> **Supplied material**
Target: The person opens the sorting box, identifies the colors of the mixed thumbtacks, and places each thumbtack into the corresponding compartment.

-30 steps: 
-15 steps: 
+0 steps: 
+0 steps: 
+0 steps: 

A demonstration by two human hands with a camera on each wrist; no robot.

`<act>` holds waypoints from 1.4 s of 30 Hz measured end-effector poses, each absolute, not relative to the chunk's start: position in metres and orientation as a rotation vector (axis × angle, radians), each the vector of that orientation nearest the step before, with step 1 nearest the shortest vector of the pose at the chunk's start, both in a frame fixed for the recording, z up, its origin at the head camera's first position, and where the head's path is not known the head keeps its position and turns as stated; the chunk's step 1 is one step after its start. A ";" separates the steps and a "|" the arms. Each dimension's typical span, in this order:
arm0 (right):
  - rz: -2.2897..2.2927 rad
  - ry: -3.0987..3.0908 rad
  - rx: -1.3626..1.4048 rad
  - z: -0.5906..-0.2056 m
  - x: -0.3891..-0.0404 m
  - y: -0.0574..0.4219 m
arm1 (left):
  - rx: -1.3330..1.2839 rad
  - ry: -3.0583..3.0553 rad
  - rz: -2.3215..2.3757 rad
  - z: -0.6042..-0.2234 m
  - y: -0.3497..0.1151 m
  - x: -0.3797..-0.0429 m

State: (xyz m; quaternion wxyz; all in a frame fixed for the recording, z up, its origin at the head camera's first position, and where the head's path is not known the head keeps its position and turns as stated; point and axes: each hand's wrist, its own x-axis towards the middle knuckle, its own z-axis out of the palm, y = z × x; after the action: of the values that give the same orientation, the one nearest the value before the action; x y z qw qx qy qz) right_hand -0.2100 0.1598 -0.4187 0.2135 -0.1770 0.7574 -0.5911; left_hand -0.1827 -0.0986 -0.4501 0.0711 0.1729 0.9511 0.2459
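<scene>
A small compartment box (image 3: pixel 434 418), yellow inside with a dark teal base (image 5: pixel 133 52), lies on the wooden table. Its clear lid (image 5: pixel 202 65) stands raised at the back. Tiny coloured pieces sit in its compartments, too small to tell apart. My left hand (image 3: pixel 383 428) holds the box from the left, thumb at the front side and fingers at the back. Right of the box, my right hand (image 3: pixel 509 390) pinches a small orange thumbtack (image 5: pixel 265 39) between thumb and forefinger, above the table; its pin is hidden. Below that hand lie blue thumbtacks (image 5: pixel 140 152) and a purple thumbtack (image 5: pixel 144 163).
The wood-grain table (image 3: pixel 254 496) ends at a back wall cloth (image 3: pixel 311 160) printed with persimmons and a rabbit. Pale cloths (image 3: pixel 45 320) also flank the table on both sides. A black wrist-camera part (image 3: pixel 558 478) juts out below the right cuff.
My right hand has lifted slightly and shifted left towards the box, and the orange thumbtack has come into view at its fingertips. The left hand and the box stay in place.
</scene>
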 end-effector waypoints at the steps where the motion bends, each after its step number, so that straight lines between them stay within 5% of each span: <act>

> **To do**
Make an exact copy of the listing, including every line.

> **Exercise solution**
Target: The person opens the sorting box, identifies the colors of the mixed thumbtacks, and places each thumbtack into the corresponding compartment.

-30 steps: 
-15 steps: 
+0 steps: 
+0 steps: 
+0 steps: 

A demonstration by two human hands with a camera on each wrist; no robot.

`<act>` holds waypoints from 1.4 s of 30 Hz measured end-effector poses, each absolute, not relative to the chunk's start: position in metres and orientation as a rotation vector (axis × angle, radians), each the vector of that orientation nearest the step before, with step 1 nearest the shortest vector of the pose at the chunk's start, both in a frame fixed for the recording, z up, its origin at the head camera's first position, and where the head's path is not known the head keeps its position and turns as stated; the chunk's step 1 is one step after its start. A ";" separates the steps and a "|" the arms. Each dimension's typical span, in this order:
arm0 (right):
  - rz: -2.2897..2.2927 rad
  - ry: -3.0987..3.0908 rad
  - rx: -1.3626..1.4048 rad
  - z: -0.5906..-0.2056 m
  - x: -0.3891..-0.0404 m
  - y: -0.0574..0.4219 m
arm1 (left):
  - rx: -1.3330..1.2839 rad
  - ry: -3.0583..3.0553 rad
  - rz: -2.3215..2.3757 rad
  - z: -0.6042..-0.2234 m
  - y: -0.3497..0.1151 m
  - x: -0.3797..-0.0429 m

State: (xyz m; quaternion wxyz; all in a frame fixed for the recording, z up, its origin at the head camera's first position, and where the head's path is not known the head keeps its position and turns as stated; point and axes: each hand's wrist, its own x-axis towards the middle knuckle, its own z-axis out of the palm, y = z × x; after the action: of the values that give the same orientation, the one nearest the value before the action; x y z qw qx qy qz) right_hand -0.2100 0.1598 -0.4187 0.2135 -0.1770 0.7574 -0.5911; left_hand -0.1827 -0.0986 -0.4501 0.0711 0.1729 0.9511 0.2459
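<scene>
A small compartment box (image 3: pixel 434 418), yellow inside with a dark teal base (image 5: pixel 133 52), lies on the wooden table. Its clear lid (image 5: pixel 202 65) stands raised at the back. Tiny coloured pieces sit in its compartments, too small to tell apart. My left hand (image 3: pixel 383 428) holds the box from the left, thumb at the front side and fingers at the back. Right of the box, my right hand (image 3: pixel 509 390) pinches a small orange thumbtack (image 5: pixel 265 39) between thumb and forefinger, above the table; its pin is hidden. Below that hand lie blue thumbtacks (image 5: pixel 140 152) and a purple thumbtack (image 5: pixel 144 163).
The wood-grain table (image 3: pixel 254 496) ends at a back wall cloth (image 3: pixel 311 160) printed with persimmons and a rabbit. Pale cloths (image 3: pixel 45 320) also flank the table on both sides. A black wrist-camera part (image 3: pixel 558 478) juts out below the right cuff.
My right hand has lifted slightly and shifted left towards the box, and the orange thumbtack has come into view at its fingertips. The left hand and the box stay in place.
</scene>
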 end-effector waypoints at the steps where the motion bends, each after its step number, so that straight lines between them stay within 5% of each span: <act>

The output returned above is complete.